TASK PROMPT.
Your response needs to be the data below, retyped exactly.

DATASET SECTION: Begin

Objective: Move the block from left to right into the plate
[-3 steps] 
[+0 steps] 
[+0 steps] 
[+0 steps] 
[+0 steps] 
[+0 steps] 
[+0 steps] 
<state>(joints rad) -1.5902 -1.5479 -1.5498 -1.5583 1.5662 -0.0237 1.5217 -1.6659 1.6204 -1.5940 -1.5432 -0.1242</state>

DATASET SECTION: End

THE COMPLETED TASK.
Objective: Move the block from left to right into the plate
[-3 steps] 
[+0 steps] 
[+0 steps] 
[+0 steps] 
[+0 steps] 
[+0 steps] 
[+0 steps] 
<state>(joints rad) -1.5902 -1.5479 -1.5498 -1.5583 1.5662 -0.0237 1.5217 -1.6659 1.6204 -1.5940 -1.5432 -0.1242</state>

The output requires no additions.